Assignment:
Each line below that contains "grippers" should be counted; give the total alone.

Material provided:
= Beginning of Section =

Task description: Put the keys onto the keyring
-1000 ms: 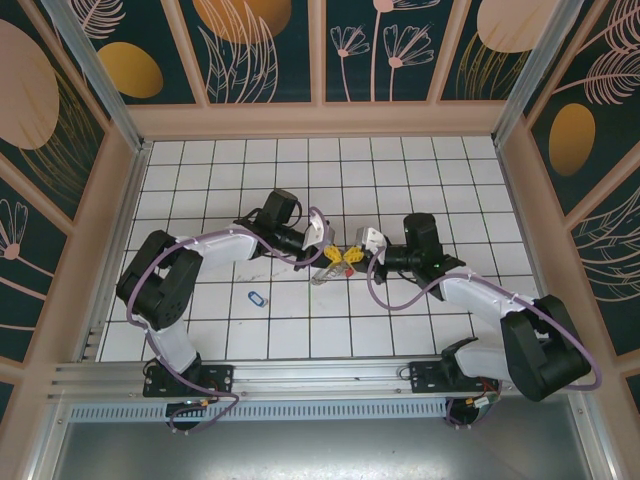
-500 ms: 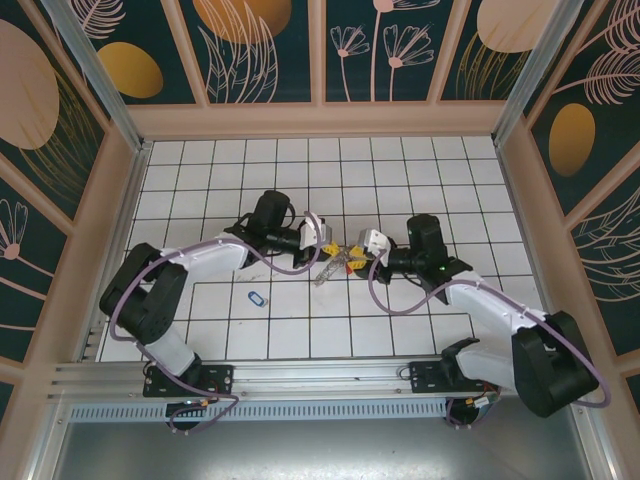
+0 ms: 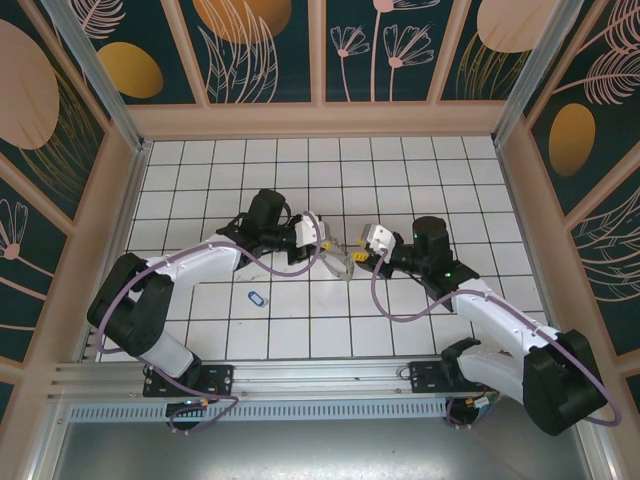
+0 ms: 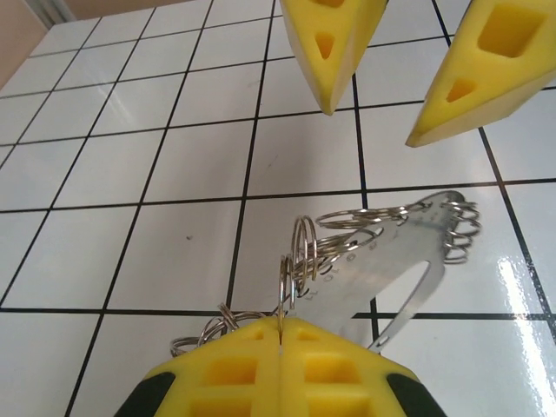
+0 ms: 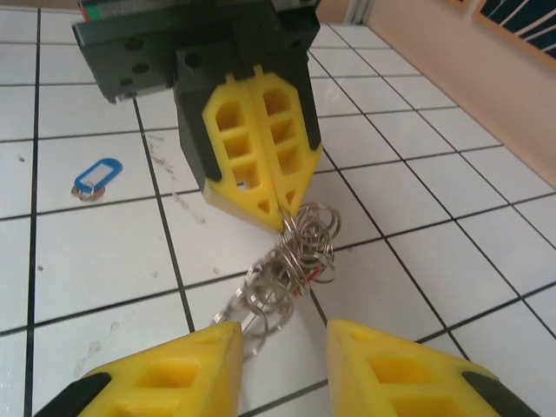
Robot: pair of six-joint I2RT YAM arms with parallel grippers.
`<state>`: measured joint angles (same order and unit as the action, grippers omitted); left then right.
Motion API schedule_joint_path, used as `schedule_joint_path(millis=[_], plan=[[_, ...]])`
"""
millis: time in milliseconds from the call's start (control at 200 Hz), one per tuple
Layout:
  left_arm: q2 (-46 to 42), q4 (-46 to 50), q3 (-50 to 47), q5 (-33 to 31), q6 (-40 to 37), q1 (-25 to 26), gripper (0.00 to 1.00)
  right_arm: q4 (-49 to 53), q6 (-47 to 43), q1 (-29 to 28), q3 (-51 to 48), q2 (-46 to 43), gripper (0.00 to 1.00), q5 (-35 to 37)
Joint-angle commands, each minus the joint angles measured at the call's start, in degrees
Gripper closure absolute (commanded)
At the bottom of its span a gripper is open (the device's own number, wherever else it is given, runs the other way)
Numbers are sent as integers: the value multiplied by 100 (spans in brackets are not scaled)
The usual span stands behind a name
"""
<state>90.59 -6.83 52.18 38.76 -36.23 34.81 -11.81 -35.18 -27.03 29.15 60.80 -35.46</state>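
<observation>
A: Entry for the left jaws. What do we log?

B: Fully closed. The two yellow pads [image 4: 230, 373] meet with no gap, and one thin split ring of the keyring [image 4: 382, 261] is nipped right at their tip. We read the keyring as a flat, silvery, perforated plate strung with many small wire rings.

A: Where does it sit relative to the jaws?

B: It reaches out from the tip of the left jaws toward the right jaws, so it lies between the two sets, over the white tiled table [image 3: 440, 180]. We cannot tell whether the plate's far end rests on the tiles or hangs just clear of them.

A: And the right jaws?

B: Wide open, their pads [image 5: 174, 373] well separated and gripping nothing. In the left wrist view their tips stand near the plate's far end, with bare tile between. In the right wrist view the lowest rings come close to the gap between the pads. We log no contact.

A: Keys?

B: We see one blue key tag [image 5: 95, 176] with a pale insert and a small ring at one end. It lies flat on the table, well apart from both sets of jaws, off to the side of the left ones and nearer the arm bases. Whether a key blade hangs from it is too small for us to tell.
</observation>
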Motion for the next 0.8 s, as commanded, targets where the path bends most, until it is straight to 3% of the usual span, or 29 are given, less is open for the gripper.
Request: schedule_joint_path(millis=[0, 160, 355, 490, 686, 796], plan=[[-120, -91, 41, 299, 314, 4, 100, -355, 156, -62, 92, 217, 68, -373], [-111, -274, -102, 511, 611, 7, 100, -256, 173, -92, 313, 638, 59, -979], [-76, -223, -102, 619, 789, 0, 100, -55, -20, -106, 509, 901, 58, -1104], [-88, -352, -111, 657, 992, 13, 100, 327, -203, -140, 638, 1026, 64, -1313], [-16, -439, -68, 652, 1293, 8, 100, 526, -330, -399, 603, 975, 75, -1029], [44, -412, 0, 638, 1500, 16, 100, 680, -412, -601, 583, 969, 75, -951]])
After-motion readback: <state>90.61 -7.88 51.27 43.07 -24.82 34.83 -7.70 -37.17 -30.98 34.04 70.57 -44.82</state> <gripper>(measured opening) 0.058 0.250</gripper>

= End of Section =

The completed task:
2